Er holte mit dem Stab aus.

Die Schweine, wisperte der alte Mann …

… und schon sprang ich über den Zaun in den Verschlag und rannte zu den Tieren, die sich auf der anderen Seite aneinanderdrängten.

Es war ein Glücksspiel. Ich vertraute darauf, dass Bragan seinen Schweinen nichts tun würde. Nicht aus Menschlichkeit; es war unverkennbar, dass er den Schweinebauern nur vortäuschte. Aber da die Schweine seine Tarnung waren, dachte ich mir, dass er sie nicht aufs Spiel setzen wollte.

Ich behielt recht. Als ich zwischen die quiekenden Schweine tauchte, hielt Bragan mit seinem Angriff inne. Stattdessen wandte er sich wieder Gareth zu, der sich in der Hofeinfahrt zusammenkauerte.

Dann sah ich eine Gestalt über das Scheunendach fliegen. Sie sprang vom Rand ab und in einem hohen Bogen nach unten, wo Bragan stand.

Foxtail. Das Fackellicht spiegelte sich auf ihrer Maske und ihr Pferdeschwanz flatterte bei dem Sprung hinter ihr her. Bragan stand mit dem Rücken zu ihr und sah sie nicht kommen.

Aber das war auch nicht nötig. Drei Fuß über ihm wurde Foxtails Überraschungsangriff abrupt beendet. Sie prallte gegen diese wirbelnde Wand aus Wind und wurde genauso mühelos zur Seite katapultiert wie Meriels Dolche. Mit wedelnden Armen und Beinen segelte Foxtail rückwärts durch die Luft, schlug mit der Schulter schwer gegen die Ecke der Scheune und verschwand aus meinem Blickfeld.

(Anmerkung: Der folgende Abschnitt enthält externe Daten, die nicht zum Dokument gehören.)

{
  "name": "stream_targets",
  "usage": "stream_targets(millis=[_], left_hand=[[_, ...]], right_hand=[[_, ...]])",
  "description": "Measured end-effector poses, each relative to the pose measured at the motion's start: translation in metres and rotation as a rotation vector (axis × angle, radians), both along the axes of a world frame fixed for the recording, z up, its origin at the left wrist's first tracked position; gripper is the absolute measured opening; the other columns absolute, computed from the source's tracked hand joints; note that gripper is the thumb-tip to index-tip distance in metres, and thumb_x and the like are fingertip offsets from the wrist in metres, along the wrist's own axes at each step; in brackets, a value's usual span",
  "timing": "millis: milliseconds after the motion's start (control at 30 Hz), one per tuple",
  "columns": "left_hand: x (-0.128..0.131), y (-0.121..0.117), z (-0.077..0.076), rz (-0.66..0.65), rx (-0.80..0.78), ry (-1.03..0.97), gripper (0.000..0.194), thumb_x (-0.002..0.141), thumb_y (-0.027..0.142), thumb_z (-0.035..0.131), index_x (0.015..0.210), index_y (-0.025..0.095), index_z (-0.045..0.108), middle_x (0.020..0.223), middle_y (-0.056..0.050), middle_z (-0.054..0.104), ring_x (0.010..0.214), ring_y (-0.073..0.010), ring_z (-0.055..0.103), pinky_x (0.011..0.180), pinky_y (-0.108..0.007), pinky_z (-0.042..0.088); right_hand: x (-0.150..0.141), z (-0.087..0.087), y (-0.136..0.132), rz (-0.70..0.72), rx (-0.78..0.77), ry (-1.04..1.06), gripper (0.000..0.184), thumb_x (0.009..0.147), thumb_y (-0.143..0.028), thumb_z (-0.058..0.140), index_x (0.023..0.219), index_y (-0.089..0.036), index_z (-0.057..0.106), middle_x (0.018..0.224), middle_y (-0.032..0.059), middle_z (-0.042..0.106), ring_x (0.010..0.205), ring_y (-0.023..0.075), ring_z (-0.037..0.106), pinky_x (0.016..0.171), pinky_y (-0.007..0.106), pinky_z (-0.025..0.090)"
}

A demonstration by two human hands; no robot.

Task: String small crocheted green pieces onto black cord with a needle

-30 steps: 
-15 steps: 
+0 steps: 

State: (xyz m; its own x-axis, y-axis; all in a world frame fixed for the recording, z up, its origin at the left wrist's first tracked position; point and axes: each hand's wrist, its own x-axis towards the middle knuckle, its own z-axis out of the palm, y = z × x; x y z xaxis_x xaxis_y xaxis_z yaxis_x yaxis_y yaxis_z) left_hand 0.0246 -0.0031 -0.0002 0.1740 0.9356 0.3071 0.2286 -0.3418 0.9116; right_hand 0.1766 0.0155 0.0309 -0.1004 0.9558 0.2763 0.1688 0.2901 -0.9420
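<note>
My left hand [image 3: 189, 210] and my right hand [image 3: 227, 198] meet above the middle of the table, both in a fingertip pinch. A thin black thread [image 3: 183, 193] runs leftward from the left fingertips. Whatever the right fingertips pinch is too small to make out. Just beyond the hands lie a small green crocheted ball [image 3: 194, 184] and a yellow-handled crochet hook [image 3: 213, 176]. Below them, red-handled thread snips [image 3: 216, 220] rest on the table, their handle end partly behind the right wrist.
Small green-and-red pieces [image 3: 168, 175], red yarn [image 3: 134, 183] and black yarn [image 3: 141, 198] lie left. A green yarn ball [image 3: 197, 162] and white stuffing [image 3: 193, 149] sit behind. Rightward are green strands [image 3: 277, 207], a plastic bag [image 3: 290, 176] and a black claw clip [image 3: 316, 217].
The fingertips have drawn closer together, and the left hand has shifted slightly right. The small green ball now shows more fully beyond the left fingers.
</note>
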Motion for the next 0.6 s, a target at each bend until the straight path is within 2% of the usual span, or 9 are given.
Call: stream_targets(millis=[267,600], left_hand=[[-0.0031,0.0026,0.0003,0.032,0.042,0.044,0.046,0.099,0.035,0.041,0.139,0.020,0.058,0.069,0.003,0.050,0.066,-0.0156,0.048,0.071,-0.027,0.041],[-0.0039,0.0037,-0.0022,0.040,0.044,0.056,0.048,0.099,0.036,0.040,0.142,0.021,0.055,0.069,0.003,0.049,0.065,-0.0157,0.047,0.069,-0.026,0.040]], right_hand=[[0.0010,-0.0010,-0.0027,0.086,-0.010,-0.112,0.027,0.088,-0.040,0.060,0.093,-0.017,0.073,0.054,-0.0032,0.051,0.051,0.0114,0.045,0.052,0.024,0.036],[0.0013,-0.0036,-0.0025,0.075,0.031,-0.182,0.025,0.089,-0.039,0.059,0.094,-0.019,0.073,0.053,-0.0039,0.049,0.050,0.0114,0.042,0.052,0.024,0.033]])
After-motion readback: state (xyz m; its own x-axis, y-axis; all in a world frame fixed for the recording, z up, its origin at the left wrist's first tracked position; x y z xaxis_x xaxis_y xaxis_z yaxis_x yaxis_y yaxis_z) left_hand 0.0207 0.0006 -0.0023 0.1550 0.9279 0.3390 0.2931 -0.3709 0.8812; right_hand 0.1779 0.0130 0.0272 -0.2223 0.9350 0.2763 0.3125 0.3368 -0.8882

Bragan bemerkte sie erst, kurz bevor sie verschwand. Er lachte und drohte ihr spielerisch mit dem Zeigefinger. Dann lachte er noch lauter, als er mich zwischen seinem Vieh im Schlamm liegen sah.

»Komm her, kleines Schweinchen«, sagte er.

In meinem Geist suchte ich nach Hilfe. Was soll ich tun?

Der alte Mann antwortete mir. Das Auge hat einen Handel mit dir abgeschlossen.

Na und?

Das bedeutet, dass es ihm vielleicht egal ist, was aus dir wird, sagte er, aber würde es dich hierherführen, um dich umzubringen?

Nein, dachte ich. Es braucht mich.

»Willst du nicht rauskommen, Schweinchen?«, höhnte Bragan. »Nein? Na, dann spiele ich stattdessen mit dem hier.«

Er streckte die Hand nach Gareth aus, der sich gerade auf allen vieren krabbelnd in Sicherheit bringen wollte. Gareth schrie erschrocken auf, als der Wind ihn vom Boden hochhob und ihn dann wieder mit voller Wucht nach unten schleuderte.

Staub wirbelte auf. Bragan hob wieder die Hand, und erneut flog Gareth in die Luft, höher diesmal, bis er von dem Wirbelwind erfasst wurde.

»Komm her, Schweinchen«, sagte Bragan. »Ich will dich schlachten.«

Das Auge braucht mich, dachte ich wieder. Aber wie soll mir das im Kampf gegen diesen Mann helfen?

Du kannst ihn nicht bekämpfen, sagte der alte Mann. Du besitzt nicht die Macht.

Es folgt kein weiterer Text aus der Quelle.